Because you're placing yourselves under the "oversight" of the man who sits on a throne in Rome. And when he and his bishops prefer to think differently than the law of the land thinks about matters of labor and civil rights, the men in ecclesiastical robes deserve to win. Because they and their co-belligerents say so.
I suspect these conclusions (including the punchy little jab about meatless Fridays) will come as quite a surprise not merely to non-Catholics who work in Catholic institutions, but to most Catholics who work in these institutions, as well. And who never dreamed they were forfeiting basic rights of American citizenship when they signed on to work at a Catholic institution.

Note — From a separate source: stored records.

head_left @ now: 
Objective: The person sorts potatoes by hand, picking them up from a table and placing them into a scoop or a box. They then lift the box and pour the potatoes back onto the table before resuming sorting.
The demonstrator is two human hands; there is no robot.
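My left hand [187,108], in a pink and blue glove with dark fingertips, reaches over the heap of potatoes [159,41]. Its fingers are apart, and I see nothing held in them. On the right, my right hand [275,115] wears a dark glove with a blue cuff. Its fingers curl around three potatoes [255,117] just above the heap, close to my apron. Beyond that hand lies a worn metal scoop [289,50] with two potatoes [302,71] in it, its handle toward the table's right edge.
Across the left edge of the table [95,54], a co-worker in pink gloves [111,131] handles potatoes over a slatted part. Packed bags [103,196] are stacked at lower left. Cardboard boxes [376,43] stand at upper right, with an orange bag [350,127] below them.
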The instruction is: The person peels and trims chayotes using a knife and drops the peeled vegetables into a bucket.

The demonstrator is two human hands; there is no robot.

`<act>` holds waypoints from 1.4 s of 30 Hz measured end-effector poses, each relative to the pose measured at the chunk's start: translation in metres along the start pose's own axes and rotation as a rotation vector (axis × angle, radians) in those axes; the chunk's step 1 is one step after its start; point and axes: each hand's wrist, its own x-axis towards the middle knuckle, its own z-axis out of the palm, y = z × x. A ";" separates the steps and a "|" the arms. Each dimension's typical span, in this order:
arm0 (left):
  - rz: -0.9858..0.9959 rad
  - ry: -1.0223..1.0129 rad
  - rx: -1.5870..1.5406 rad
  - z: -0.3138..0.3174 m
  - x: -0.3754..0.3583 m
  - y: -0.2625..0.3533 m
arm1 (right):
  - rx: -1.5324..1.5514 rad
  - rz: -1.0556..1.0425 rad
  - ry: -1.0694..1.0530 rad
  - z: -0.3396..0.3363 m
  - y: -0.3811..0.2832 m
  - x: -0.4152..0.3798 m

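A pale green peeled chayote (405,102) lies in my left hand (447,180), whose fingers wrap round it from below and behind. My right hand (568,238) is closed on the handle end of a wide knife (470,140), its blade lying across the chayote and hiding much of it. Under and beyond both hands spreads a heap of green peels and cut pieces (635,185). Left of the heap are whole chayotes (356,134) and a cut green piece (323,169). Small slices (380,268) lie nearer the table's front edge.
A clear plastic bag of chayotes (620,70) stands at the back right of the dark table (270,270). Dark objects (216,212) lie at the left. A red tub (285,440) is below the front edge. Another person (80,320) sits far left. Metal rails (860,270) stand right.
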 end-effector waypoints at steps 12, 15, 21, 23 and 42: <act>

To return to the point about analogies and whether they work or not: in an analogical tradition like Catholicism, when analogies used by the tradition's central spokespersons not merely limp, but fall flat on their face, the tradition's ability to make its point in the public square is seriously impeded. Because when Catholics can't employ analogies clearly, they can't entertain and hold ideas.
Since the analogy is the container in which Catholic thought is contained. And when it's full of holes, the ideas it's designed to contain leak out.
And they've long since leaked out of the cracked pot in which the bishops and their co-belligerents are carrying around their little assortment of inconsequential notions about material cooperation with evil and meatless Fridays and the wondrous Constantinean worldview that gives clerics special rights to ignore secular laws in the battle against women's rights to basic health care.